Pembangunan transportasi massal terpadu MRT masih terus berlangsung. Monorel atau LRT berhenti untuk kedua kali dan kini tengah dijajaki rencana kereta ringan meski tidak ada dalam RDTR. Bus Transjakarta (BRT) masih dirundung masalah seperti belum memenuhi standar pelayanan minimum, jumlah armada bus yang tidak memadai dan rusak, serta korupsi pengadaan bus baru. Janji peremajaan 1.000 bus sedang yang sudah tidak laik jalan juga belum terwujud.
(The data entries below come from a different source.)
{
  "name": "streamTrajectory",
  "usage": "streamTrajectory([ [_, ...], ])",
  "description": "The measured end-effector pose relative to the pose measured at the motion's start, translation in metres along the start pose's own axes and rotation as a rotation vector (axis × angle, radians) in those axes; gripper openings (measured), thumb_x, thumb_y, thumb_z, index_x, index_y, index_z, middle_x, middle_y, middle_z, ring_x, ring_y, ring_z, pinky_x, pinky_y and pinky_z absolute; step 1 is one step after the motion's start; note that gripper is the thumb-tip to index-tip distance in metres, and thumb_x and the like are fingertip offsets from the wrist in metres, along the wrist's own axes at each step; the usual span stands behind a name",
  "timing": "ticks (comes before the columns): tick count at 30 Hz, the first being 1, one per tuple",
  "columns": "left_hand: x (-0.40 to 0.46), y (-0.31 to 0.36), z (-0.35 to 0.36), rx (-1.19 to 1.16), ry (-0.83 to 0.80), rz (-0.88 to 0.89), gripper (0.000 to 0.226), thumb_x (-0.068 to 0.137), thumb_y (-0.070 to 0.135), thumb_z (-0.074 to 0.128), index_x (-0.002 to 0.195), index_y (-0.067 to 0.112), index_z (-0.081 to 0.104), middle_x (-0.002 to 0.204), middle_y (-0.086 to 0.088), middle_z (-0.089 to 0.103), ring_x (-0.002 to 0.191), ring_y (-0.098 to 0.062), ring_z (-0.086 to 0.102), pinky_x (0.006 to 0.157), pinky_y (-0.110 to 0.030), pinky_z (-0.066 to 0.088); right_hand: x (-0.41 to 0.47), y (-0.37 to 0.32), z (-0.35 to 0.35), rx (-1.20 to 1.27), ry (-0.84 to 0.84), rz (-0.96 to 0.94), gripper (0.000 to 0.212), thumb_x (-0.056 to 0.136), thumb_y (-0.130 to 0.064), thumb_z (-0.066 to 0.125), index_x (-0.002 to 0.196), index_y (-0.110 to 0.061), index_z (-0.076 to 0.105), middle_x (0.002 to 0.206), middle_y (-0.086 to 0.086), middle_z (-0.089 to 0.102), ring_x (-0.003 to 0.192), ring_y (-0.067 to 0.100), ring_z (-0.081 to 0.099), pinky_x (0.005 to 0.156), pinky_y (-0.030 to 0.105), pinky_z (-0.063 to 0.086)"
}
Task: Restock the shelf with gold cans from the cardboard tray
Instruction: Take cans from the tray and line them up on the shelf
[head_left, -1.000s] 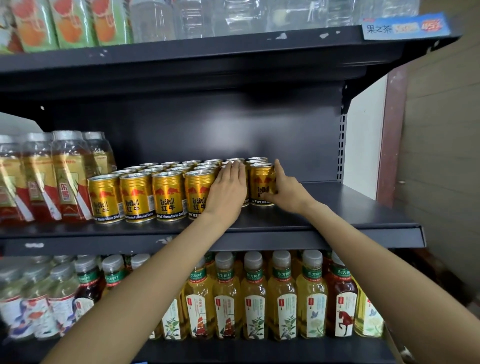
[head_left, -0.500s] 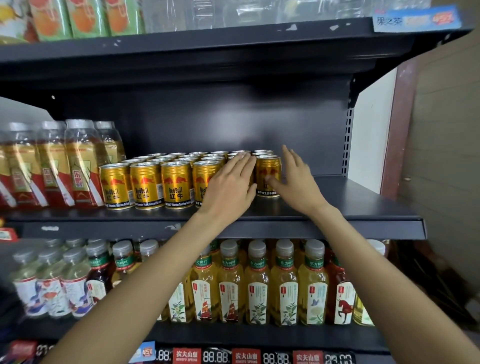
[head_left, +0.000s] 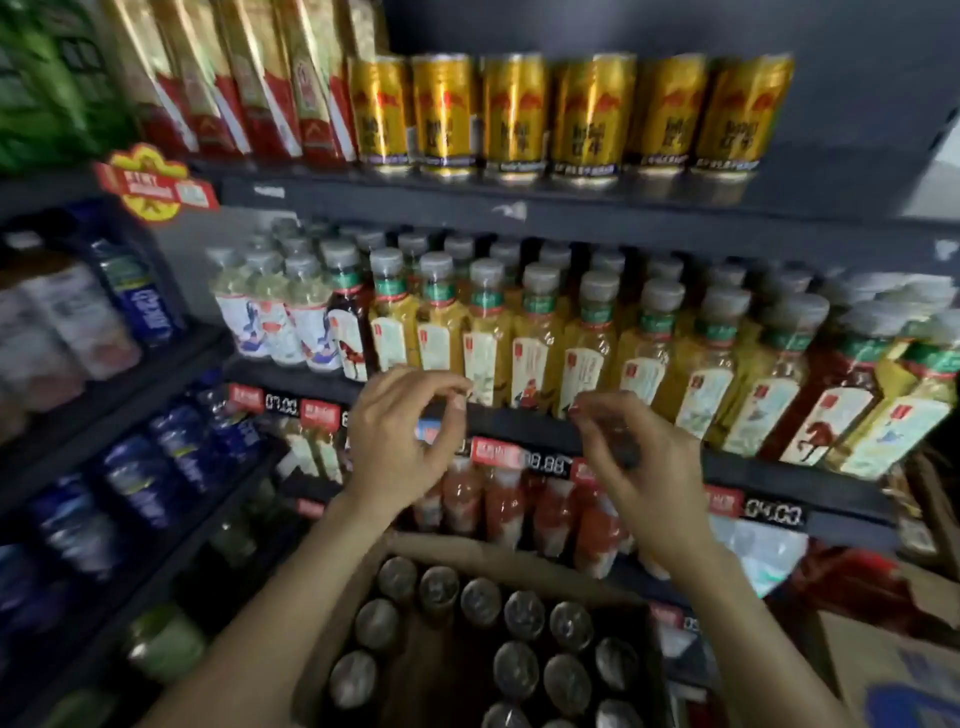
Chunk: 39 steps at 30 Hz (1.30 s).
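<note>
Below, the gold cans (head_left: 483, 639) left to stock are seen standing upright in the cardboard tray (head_left: 519, 558), only their grey tops showing, while a front row of gold cans on the shelf (head_left: 566, 117) is lined up label-forward on the upper shelf (head_left: 467, 200). Both hands are held in the air over the tray and nothing is gripped: the left hand (head_left: 400, 441) and the right hand (head_left: 639, 467) are shown with fingers loosely curled and empty. Much of the view is blurred, so finer detail cannot be told. A slip is judged most likely if a smooth can is pinched by its rim alone, and neighbours packed close could be dragged or tipped. On the lift, the tea bottles (head_left: 587, 343) projecting between tray and shelf could be knocked, and the shelved row toppled if a new can is pushed in hard
</note>
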<state>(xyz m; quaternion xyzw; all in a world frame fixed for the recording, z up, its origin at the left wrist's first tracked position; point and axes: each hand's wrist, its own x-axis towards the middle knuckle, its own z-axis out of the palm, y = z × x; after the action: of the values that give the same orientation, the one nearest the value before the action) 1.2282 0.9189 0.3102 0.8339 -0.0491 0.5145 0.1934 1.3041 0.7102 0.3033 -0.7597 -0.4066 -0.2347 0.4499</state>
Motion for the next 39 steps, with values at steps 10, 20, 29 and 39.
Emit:
streamTrajectory([
  [10, -0.202, -0.083, -0.038, 0.122, -0.787, -0.720, 0.028, 0.084, 0.026, 0.062, 0.112, 0.024, 0.062, 0.103, 0.007, 0.066, 0.098, -0.015, 0.062, 0.077, -0.033, 0.051, -0.152, 0.044, 0.135, -0.122, -0.853, 0.430, 0.039, 0.084, -0.028, 0.062, 0.122, -0.024, 0.055, 0.107, 0.003, 0.064, 0.097, 0.022, 0.062, 0.075, 0.039, 0.053],
  [20, -0.265, -0.112, 0.048, 0.333, -1.157, -0.512, 0.063, 0.087, 0.045, 0.054, 0.141, 0.022, 0.031, 0.147, -0.002, 0.033, 0.138, -0.025, 0.026, 0.109, -0.041, 0.032, -0.181, 0.080, 0.210, -0.605, -0.908, 0.515, 0.070, 0.086, -0.043, 0.058, 0.143, -0.013, 0.031, 0.144, 0.011, 0.040, 0.133, 0.032, 0.033, 0.106, 0.042, 0.028],
  [29, -0.268, -0.118, 0.112, 0.547, -1.238, -0.347, 0.071, 0.087, 0.031, 0.060, 0.144, 0.012, 0.022, 0.146, -0.009, 0.032, 0.137, -0.026, 0.025, 0.108, -0.037, 0.025, -0.195, 0.094, 0.241, -0.696, -0.847, 0.627, 0.072, 0.077, -0.049, 0.066, 0.131, -0.009, 0.040, 0.129, 0.012, 0.056, 0.128, 0.031, 0.035, 0.100, 0.043, 0.027],
  [39, -0.252, -0.121, 0.088, 0.207, -0.929, -0.542, 0.071, 0.057, 0.056, 0.079, 0.115, 0.026, 0.052, 0.116, 0.005, 0.058, 0.111, -0.017, 0.051, 0.097, -0.028, 0.035, -0.166, 0.061, 0.184, -0.364, -0.452, 0.689, 0.076, 0.053, -0.060, 0.074, 0.103, -0.006, 0.054, 0.103, 0.011, 0.063, 0.098, 0.035, 0.054, 0.083, 0.047, 0.043],
])
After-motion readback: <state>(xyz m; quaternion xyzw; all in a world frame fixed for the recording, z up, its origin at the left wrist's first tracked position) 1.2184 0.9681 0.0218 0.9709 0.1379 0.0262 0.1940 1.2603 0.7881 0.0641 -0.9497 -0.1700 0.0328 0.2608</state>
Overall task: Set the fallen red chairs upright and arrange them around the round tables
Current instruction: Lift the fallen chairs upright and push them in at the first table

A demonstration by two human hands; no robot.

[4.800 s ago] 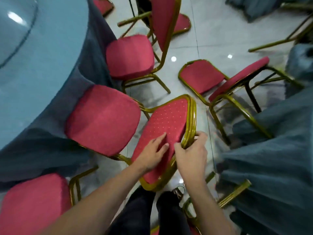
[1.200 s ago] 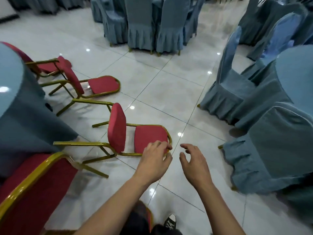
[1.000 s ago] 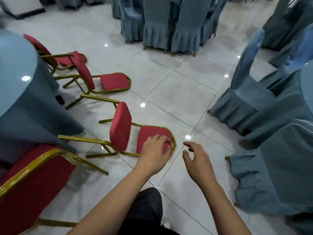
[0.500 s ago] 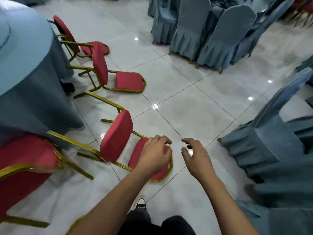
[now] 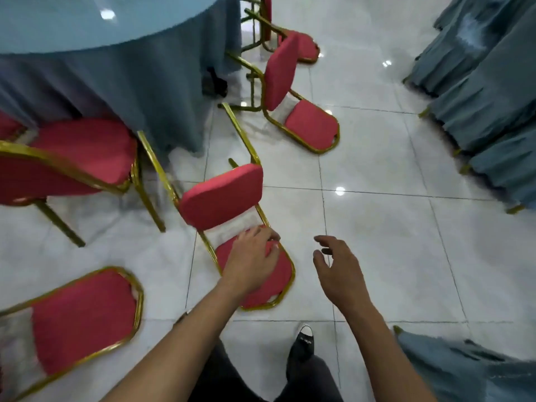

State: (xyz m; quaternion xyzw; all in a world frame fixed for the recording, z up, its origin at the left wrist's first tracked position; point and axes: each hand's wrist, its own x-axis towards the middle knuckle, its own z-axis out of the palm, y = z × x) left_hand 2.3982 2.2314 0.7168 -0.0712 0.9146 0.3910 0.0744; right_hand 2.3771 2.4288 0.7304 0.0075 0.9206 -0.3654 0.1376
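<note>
Part of the nearest fallen chair's backrest is hidden beneath the left hand. The near-left chair is cut off by the left edge. The round surface is cropped at the top.

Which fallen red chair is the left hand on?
The nearest fallen chair, its backrest flat on the floor under the left hand; another fallen chair lies beyond, untouched.

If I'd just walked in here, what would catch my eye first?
Red padded chairs with gold metal frames lying tipped on the glossy white tile floor: the nearest fallen chair has the left hand on its backrest, and the right hand hovers beside it. A round table draped in blue cloth fills the upper left.
</note>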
Sementara itu, ketidakseriusan waterway yang coba dihidupkan kembali akhirnya gagal total untuk kedua kali. Pemprov DKI belum memberikan perhatian besar terhadap pembangunan trotoar (beserta revitalisasi jaringan utilitas dan saluran air) dan jalur sepeda yang aman dan nyaman.

Apresiasi patut diberikan dengan terwujudnya enam Ruang Publik Terpadu Ramah Anak (RPTRA) yang diharapkan mendorong taman-taman kota menjadi ramah anak dan menambah pembangunan RTH baru untuk mengejar ketertinggalan target RTH 30 persen dari kondisi sekarang 9,8 persen. Semoga.